DYSPEPSIA GENERATION

We have seen the future, and it sucks.

The Congressman Who Accidentally Told Japan How to Sink American Submarines During WWII

23rd February 2026

Read it.

May was trying to ease public anxiety. Families were frightened for their sons in the submarine service. He told the assembled reporters that American submariners were surviving at high rates. The reason, he explained, was that the Japanese were setting their depth charges too shallow. The enemy’s weapons were going off well above where the submarines ran.

Clay Blair served as a submarine officer during WWII before becoming one of the most respected military historians of his generation. His 1975 book “Silent Victory” remains the definitive history of the Pacific submarine campaign. Blair documented Lockwood’s full assessment of what had happened.
After the war, Lockwood stated, “I consider that indiscretion cost us ten submarines and 800 officers and men.”
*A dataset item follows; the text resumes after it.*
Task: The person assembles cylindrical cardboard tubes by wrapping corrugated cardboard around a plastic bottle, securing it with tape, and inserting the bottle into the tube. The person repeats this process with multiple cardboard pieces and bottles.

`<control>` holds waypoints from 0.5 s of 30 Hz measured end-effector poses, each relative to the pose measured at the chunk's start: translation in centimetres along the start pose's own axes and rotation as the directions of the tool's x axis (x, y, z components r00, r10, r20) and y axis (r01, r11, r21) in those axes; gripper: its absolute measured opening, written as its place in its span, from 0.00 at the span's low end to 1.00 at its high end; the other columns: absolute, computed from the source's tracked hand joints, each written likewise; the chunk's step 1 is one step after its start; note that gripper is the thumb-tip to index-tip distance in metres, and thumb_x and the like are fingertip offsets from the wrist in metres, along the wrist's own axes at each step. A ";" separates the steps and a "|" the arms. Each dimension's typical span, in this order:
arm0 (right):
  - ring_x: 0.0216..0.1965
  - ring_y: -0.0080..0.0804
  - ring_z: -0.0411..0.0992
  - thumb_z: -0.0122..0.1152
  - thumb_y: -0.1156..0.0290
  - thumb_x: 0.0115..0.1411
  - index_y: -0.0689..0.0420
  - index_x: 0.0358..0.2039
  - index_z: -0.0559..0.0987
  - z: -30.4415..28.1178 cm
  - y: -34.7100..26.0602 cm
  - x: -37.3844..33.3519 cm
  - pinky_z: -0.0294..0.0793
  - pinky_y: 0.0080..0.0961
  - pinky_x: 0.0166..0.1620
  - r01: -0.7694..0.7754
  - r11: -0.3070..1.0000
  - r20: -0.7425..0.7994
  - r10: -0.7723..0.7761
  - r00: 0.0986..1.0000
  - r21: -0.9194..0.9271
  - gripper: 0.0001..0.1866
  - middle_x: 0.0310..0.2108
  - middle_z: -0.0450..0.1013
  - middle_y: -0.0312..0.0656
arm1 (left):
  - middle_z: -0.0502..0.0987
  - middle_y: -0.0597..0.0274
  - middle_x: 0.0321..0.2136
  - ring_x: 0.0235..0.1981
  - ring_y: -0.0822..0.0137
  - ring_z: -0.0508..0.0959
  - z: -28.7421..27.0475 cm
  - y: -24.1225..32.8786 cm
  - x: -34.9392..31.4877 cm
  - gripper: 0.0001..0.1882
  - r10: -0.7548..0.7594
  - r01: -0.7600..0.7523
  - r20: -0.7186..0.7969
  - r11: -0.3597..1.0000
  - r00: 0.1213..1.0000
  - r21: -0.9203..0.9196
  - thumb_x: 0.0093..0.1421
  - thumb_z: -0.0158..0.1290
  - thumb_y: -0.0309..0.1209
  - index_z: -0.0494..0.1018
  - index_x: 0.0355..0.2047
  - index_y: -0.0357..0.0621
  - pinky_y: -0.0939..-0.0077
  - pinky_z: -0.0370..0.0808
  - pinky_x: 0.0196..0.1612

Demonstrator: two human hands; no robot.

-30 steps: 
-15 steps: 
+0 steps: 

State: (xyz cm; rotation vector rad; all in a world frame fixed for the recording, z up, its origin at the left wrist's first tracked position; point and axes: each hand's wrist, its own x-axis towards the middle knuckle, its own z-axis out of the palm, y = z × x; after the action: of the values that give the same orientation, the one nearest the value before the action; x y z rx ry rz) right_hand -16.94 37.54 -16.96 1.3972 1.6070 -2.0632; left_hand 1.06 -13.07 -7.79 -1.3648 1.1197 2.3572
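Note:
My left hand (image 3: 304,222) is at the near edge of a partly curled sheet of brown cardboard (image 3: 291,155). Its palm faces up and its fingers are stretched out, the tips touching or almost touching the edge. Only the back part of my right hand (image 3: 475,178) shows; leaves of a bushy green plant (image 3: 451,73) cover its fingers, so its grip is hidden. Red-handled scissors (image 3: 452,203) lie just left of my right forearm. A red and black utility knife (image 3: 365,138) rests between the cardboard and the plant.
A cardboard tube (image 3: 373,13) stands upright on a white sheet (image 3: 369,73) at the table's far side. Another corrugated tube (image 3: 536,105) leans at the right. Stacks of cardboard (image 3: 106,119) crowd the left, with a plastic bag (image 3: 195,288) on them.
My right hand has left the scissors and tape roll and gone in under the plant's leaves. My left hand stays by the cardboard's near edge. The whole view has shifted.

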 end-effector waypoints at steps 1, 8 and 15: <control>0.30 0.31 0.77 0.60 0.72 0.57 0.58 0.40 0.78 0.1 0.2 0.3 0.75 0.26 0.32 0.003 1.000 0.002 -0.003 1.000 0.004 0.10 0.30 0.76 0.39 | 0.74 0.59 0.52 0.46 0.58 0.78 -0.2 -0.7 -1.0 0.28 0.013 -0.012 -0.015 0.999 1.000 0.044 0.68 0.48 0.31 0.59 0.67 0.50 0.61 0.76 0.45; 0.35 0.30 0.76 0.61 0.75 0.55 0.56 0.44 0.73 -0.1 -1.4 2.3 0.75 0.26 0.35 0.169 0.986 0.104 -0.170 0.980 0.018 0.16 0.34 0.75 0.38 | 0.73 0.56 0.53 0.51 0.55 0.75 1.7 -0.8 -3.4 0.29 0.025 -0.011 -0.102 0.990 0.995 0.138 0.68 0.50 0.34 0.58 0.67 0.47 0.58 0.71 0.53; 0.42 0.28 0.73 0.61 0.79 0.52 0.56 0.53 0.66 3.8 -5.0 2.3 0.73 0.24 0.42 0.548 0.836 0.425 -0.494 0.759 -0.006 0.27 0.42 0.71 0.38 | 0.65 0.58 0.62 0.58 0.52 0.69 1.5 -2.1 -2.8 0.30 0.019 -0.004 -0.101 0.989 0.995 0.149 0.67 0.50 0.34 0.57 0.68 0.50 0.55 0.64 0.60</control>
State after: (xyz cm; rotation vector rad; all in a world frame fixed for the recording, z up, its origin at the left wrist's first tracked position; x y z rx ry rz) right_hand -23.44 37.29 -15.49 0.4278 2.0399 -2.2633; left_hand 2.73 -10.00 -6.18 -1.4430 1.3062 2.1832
Early in the war, he developed a working relationship with Henry and Murray Garsson, two New York businessmen with no background in munitions who wanted defense contracts. May used his position as chairman to push Army ordnance officials and federal procurement figures toward the Garssons.
The brothers secured substantial contracts during the war. Cash payments found their way back to May. A Senate investigating committee uncovered the arrangement in the years after the war.
The investigation found the Garssons had made excessive profits while delivering faulty ammunition to the military. Their 4.2-inch mortar shells were fitted with defective fuses that caused premature detonation in the field. Those faulty rounds killed an estimated 38 American soldiers.

Sounds like a typical Democrat Congressman—both careless and corrupt.